_Assignment_
Check every line of the data below for the string "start", and copy the ones that hold it.

══ Dataset excerpt ══

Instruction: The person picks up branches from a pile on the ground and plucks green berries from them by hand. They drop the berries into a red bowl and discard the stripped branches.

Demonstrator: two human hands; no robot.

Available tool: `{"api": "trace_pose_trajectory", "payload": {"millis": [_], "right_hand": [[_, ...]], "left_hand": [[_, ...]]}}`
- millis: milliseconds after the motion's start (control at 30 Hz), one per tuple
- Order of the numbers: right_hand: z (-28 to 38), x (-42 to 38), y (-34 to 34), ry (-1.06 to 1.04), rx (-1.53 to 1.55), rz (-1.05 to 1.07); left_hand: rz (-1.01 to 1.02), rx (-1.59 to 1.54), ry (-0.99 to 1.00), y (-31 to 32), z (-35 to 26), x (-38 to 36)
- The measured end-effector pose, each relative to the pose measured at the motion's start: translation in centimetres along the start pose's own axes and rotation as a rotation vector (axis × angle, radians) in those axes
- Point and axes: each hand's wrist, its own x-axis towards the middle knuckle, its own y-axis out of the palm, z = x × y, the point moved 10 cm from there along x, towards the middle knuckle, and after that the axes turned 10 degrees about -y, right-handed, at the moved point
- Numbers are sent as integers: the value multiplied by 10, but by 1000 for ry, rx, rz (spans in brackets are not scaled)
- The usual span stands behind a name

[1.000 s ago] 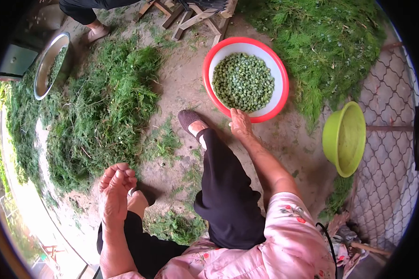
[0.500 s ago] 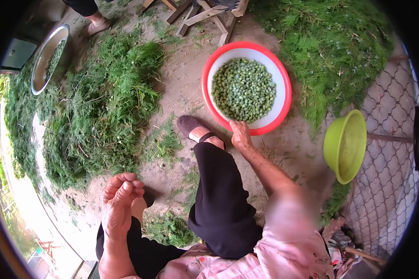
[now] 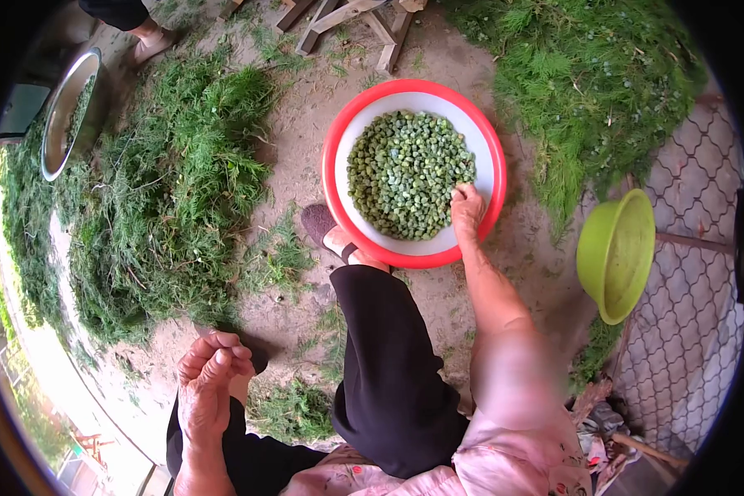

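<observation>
A red-rimmed white basin [image 3: 488, 153] stands on the ground in front of my right foot, holding a heap of small green berries [image 3: 405, 174]. My right hand [image 3: 469, 213] reaches inside the basin at its near right side. Its fingers are bent together at the edge of the berries, and whatever is between them is hidden. Over my left knee, my left hand [image 3: 207, 384] is held palm up with its fingers curled in and the thumb pressed against them. What it may hold cannot be seen.
Cut green branches [image 3: 165, 198] are heaped on the left, and more berry-bearing branches [image 3: 595, 99] lie at the upper right. A lime-green basin [image 3: 616, 256] tilts against the wire fence [image 3: 678, 331]. A metal bowl [image 3: 56, 140], wooden legs [image 3: 347, 21] and another person's foot [image 3: 153, 43] are farther off.
The red-rimmed basin has shifted left and slightly closer to me. My right hand has left its near rim and moved in to the berries. My left hand stays curled by the knee.
</observation>
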Motion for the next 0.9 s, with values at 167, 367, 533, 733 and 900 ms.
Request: {"api": "trace_pose_trajectory", "payload": {"millis": [167,367,533,733,900], "right_hand": [[0,26,30,102,-153,66],[4,32,31,-6,-289,95],[7,34,29,22,285,77],[61,62,72,-195,182,242],[54,72,96,-222,-308,297]], "left_hand": [[-5,33,-12,2,-1,2],[0,41,-16,4,-3,3],[-9,50,-28,2,-1,3],[-29,48,-70,1,2,2],[-47,34,-64,0,-1,1]]}}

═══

_Expected answer_
- millis: milliseconds after the motion's start (control at 30 Hz), one per tuple
- The measured end-effector pose, each relative to the pose measured at the motion's start: translation in centimetres along the start pose's own axes and rotation as a rotation vector (axis × angle, radians) in those axes

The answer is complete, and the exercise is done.